To test whether the mean curvature of isophotes (MCI), a geometric image transformation, can be used to improve automatic detection on chest CT of Usual Interstitial Pneumonia (UIP), a determining radiological pattern in the diagnosis of Interstitial Lung Diseases (ILD).

Materials and methods

This retrospective study included chest CT scans from 234 patients (123 female,111 male; mean age: 61.6 years; age range: 18–90 years) obtained at two independent institutions between 2007 and 2024.
Three different classification models were trained on the original CT images and separately on MCI-transformed CT images: (1) a previously published deep learning model for classifying fibrotic lung disease on chest CT, (2) a classification pipeline based on the EfficientNet-V2 convolutional neural network architecture, and (3) a non-deep-learning model based on the functional principal component analysis (FPCA) of density functions of voxel intensity.
All models were trained on data from the first institution and evaluated on data from the second institution with the recall-macro, precision-macro and F1-macro scores. Performance difference between classifier pairs was tested with the Stuart-Maxwell marginal homogeneity test.

Results

For a fixed model architecture and training algorithm, MCI-transformed images yield comparable or better classification performance than the original CT images. The best performance improvement achieved with MCI compared to CT was: recall-macro 0.83 vs 0.57, precision-macro 0.81 vs 0.50, F1-macro 0.80 vs 0.49, p = 4.2e-5.

Conclusion

MCI may be a valuable addition to existing AI systems for screening for UIP on chest CT.
目的探讨异ophotes平均曲率(MCI)的几何图像变换能否提高常规间质性肺炎(UIP)的胸部CT自动检测水平,这是诊断间质性肺疾病(ILD)的一种决定性影像学模式。

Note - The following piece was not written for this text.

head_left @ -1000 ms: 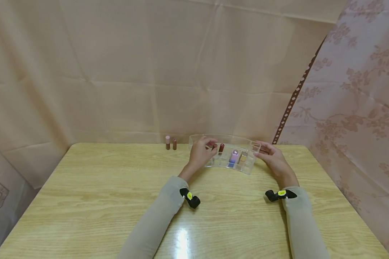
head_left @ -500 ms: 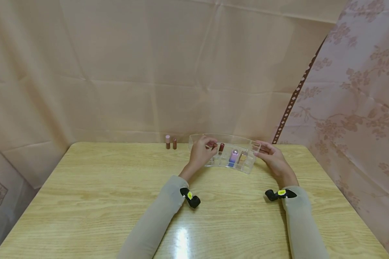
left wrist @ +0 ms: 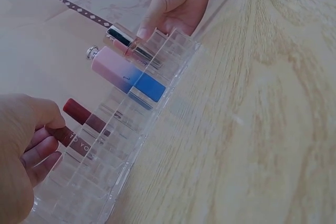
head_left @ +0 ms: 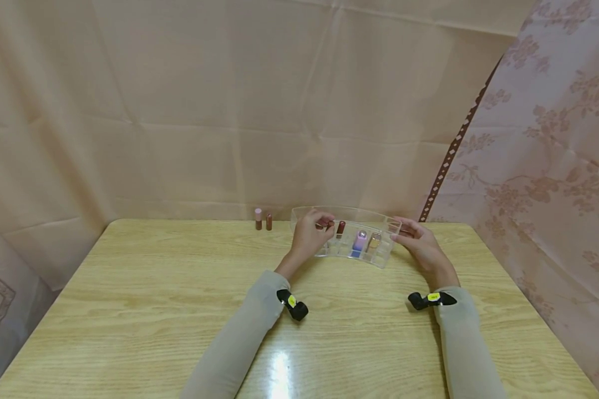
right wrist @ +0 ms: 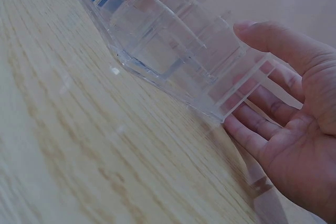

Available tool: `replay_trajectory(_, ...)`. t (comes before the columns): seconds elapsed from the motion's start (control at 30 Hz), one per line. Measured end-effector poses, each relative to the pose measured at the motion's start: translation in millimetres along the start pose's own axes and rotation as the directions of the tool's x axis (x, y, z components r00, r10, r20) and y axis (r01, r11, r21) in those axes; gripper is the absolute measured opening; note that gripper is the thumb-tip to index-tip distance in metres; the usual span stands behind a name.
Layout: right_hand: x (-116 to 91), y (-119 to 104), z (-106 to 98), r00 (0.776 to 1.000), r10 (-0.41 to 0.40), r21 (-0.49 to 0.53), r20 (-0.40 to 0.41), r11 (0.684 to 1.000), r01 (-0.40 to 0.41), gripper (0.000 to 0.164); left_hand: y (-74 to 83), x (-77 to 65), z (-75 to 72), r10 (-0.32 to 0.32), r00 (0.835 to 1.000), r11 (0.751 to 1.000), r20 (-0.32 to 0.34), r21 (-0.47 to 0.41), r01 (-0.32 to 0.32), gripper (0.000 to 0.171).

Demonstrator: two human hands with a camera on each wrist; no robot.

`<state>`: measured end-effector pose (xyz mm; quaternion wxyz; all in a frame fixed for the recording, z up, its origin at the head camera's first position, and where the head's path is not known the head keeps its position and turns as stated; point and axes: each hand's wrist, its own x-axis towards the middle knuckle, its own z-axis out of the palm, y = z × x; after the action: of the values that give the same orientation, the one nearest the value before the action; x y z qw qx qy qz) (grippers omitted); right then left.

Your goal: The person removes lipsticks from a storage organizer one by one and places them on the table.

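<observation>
A clear plastic organizer (head_left: 349, 213) with stepped compartments stands near the table's far edge. My left hand (head_left: 310, 234) is at its left part, thumb and fingers pinching the top of a brown lettered lipstick tube (left wrist: 79, 144) whose lower end sits in a compartment. Beside that tube stands a dark red lipstick (left wrist: 84, 115). Farther right are a pink-to-blue bottle (head_left: 360, 243) with a silvery knob and a gold-toned tube (head_left: 374, 242). At the organizer's right end, my right hand (head_left: 423, 248) grips the end wall, thumb in front and fingers behind it.
Two small tubes stand left of the organizer at the table's back edge, one pink-capped (head_left: 258, 219) and one reddish brown (head_left: 269, 222). A beige curtain (head_left: 204, 111) hangs behind the wooden table (head_left: 155, 299), and a floral cloth (head_left: 559, 166) hangs on the right.
</observation>
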<state>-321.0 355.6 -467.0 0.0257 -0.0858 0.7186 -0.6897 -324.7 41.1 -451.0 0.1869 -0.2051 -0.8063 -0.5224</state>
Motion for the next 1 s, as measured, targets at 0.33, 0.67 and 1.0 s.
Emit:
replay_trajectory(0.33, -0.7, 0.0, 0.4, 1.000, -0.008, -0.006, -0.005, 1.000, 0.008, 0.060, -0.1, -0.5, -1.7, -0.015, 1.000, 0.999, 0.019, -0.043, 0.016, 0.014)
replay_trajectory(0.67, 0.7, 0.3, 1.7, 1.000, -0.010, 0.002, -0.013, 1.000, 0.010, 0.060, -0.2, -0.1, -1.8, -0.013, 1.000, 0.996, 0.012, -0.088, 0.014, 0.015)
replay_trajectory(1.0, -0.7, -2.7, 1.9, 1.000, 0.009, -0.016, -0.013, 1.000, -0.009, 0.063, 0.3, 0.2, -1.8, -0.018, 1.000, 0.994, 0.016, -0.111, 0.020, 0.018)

材料和方法本回顾性研究包括2007年至2024年间在两个独立机构获得的234例患者的胸部CT扫描(123例女性,111例男性,平均年龄:61.6岁,年龄范围:18-90岁)。在原始CT图像和mci转换后的CT图像上分别训练了三种不同的分类模型:(1)先前发表的用于胸部CT上纤维化肺病分类的深度学习模型,(2)基于EfficientNet-V2卷积神经网络架构的分类管道,(3)基于体素强度密度函数的功能主成分分析(FPCA)的非深度学习模型。所有模型都使用第一所机构的数据进行训练,并使用第二所机构的数据进行recall-macro、precision-macro和F1-macro评分。使用Stuart-Maxwell边际均匀性检验检验分类器对之间的性能差异。结果在固定的模型架构和训练算法下,mci变换后的图像与原始CT图像的分类性能相当或更好。与CT相比,MCI获得的最佳性能改善为:召回宏0.83 vs 0.57,精度宏0.81 vs 0.50, f1宏0.80 vs 0.49, p = 4.25 -5。结论mci可能是现有AI系统在胸部CT上筛查UIP的一个有价值的补充。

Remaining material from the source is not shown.